Evaluation of multi-output models and loss weighting

1. Evaluation of multi-output models and loss weighting

Welcome back! In this final video of the course, we will discuss loss weighting and evaluation of multi-output models. Let's dive in!

2. Model evaluation

Let's start with the evaluation of a multi-output model. It's very similar to what we have done before. However, with two different outputs, we need to set up two accuracy metrics: one for alphabet classification and one for character classification. We iterate over the test DataLoader and get the model's predictions as usual. Finally, we update the accuracy metrics, and after the loop, we can calculate their final values. The accuracy is higher for alphabets than for characters, which is not surprising: predicting the alphabet is an easier task with just 30 classes to choose from; for characters, there are 964 possible labels. The difference in accuracy scores is not very large, however: 31 versus 24 percent. This is because learning to recognize the alphabets helped the model recognize individual characters: there is a combined positive effect from solving these two tasks at once.

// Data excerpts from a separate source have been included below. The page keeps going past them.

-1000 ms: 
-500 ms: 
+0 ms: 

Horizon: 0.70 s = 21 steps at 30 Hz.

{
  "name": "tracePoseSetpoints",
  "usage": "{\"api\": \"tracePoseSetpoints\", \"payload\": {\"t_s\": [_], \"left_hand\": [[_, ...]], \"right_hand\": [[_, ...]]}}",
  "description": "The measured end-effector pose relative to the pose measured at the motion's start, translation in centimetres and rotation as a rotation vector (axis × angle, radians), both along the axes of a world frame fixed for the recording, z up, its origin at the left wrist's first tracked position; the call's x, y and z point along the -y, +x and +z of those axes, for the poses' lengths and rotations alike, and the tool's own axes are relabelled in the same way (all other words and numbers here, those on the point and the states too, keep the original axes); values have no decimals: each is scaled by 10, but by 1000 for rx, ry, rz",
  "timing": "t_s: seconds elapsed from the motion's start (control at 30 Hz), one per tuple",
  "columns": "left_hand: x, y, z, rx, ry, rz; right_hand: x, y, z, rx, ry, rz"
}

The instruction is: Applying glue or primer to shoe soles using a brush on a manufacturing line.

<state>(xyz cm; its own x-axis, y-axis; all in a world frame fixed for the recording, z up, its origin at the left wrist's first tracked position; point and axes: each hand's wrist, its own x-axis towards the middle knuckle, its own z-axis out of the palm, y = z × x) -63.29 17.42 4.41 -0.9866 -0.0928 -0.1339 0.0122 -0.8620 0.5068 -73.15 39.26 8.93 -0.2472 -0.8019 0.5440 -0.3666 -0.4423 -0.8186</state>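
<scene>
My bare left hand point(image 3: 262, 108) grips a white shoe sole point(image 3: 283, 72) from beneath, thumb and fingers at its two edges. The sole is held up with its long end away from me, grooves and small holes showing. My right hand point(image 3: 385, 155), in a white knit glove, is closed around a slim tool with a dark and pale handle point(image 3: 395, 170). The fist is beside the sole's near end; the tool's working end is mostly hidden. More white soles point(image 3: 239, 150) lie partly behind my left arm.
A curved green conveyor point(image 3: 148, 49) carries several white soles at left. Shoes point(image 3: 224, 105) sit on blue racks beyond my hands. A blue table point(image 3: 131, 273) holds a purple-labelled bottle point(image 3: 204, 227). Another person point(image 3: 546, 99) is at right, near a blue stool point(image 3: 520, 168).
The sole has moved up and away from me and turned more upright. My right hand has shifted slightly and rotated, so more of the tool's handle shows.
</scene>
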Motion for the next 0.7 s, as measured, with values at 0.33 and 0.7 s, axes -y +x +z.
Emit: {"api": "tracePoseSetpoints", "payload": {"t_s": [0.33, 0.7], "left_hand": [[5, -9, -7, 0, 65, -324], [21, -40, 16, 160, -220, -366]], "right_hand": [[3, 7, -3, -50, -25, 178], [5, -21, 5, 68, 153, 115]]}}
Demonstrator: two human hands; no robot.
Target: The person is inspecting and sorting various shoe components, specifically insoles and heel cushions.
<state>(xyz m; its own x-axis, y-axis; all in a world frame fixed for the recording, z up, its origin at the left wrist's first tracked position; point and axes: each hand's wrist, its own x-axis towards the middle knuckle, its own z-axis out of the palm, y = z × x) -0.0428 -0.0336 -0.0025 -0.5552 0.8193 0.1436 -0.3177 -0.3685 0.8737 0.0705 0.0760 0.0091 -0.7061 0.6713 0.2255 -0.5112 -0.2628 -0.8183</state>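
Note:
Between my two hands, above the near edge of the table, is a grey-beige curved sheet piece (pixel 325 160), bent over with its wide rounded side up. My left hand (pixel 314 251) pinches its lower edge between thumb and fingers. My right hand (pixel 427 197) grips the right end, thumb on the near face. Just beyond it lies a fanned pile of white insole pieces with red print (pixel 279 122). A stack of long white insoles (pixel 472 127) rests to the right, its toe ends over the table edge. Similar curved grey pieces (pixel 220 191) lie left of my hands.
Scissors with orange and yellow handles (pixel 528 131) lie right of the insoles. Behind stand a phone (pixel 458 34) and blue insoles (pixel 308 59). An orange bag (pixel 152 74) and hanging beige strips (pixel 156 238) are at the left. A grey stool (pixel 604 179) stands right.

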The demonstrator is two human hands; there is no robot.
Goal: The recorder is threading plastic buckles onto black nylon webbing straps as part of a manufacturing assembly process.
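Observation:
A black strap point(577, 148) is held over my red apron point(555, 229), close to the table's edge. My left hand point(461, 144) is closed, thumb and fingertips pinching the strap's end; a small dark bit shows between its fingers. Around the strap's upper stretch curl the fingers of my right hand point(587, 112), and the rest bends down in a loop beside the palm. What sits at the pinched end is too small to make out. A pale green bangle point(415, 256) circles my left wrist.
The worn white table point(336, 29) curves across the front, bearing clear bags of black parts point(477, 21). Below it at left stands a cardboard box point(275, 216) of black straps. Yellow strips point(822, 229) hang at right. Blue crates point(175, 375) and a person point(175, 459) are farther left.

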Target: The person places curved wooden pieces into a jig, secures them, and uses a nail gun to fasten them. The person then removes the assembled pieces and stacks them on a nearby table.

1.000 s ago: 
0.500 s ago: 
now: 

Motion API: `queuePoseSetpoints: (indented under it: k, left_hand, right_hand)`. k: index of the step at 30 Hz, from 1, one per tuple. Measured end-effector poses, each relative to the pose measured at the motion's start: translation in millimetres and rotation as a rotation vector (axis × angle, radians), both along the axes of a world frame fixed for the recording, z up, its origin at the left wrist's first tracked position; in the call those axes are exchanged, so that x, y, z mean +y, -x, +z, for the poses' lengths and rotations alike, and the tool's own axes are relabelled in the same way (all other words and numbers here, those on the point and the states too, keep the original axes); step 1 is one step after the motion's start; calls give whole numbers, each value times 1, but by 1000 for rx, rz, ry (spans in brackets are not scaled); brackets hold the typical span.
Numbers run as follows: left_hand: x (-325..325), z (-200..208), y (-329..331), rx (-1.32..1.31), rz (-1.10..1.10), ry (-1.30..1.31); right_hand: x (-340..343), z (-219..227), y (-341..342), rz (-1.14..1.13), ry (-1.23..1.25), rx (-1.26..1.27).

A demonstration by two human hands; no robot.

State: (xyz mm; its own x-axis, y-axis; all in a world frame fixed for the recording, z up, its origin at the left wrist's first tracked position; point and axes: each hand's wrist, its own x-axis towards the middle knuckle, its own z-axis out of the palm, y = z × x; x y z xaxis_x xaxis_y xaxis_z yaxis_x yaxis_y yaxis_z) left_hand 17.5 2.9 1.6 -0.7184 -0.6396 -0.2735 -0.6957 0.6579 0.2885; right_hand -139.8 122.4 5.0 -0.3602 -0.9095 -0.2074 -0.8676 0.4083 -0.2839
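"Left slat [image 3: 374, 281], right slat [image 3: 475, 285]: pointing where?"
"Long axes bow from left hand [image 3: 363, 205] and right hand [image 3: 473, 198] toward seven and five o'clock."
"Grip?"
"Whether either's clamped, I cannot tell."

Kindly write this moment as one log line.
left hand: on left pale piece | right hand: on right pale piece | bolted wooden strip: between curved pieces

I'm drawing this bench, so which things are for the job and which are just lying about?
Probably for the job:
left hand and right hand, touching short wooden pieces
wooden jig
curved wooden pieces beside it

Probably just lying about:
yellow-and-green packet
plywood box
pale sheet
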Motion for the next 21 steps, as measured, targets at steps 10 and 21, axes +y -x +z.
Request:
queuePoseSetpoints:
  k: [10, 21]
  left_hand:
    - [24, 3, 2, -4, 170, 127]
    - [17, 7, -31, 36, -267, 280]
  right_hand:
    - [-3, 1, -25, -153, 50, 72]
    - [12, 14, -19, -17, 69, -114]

3. Multi-output training loop revisited

Let's now take a look at the training loop for our last model predicting characters and alphabets. Because the model solves two classification tasks at the same time, we have two losses: one for alphabets, and another one for characters. However, since the optimizer can only handle one objective, we had to combine the two losses somehow. We chose to define the final loss as the sum of the two partial losses. By doing so, we are telling the model that recognizing characters and recognizing alphabets are equally important to us. If that is not the case, we can combine the two losses differently.

4. Varying task importance

Let's say that correct classification of characters is twice as important for us as the classification of alphabets. To pass this information to the model, we can multiply the character loss by two to force the model to optimize it more. Another approach is to assign weights to both losses that sum up to one. This is equivalent from the optimization perspective, but arguably easier to read for humans, especially with more than two loss components.

5. Warning: losses on different scales

There is just one caveat: when assigning loss weights, we must be aware of the magnitudes of the loss values. If the losses are not on the same scale, one loss could dominate the other, causing the model to effectively ignore the smaller loss. Consider a scenario where we're building a model to predict house prices, and use MSE loss. If we also want to use the same model to provide a quality assessment of the house, categorized as "Low", "Medium", or "High", we would use cross-entropy loss. Cross-entropy is typically in the single-digit range, while MSE can reach tens of thousands. Combining these two would result in the model ignoring the quality assessment task completely. A solution is to scale each loss by dividing it by the maximum value in the batch. This brings them to the same range, allowing us to weight them if desired and add together.

6. Let's practice!

Let's practice!

This exercise is part of the course

Intermediate Deep Learning with PyTorch

IntermediateSkill Level

4.8+

Start Course for Free

Learn how to train neural networks in a robust way. In this chapter, you will use object-oriented programming to define PyTorch datasets and models and refresh your knowledge of training and evaluating neural networks. You will also get familiar with different optimizers and, finally, get to grips with various techniques that help mitigate the problems of unstable gradients so ubiquitous in neural nets training.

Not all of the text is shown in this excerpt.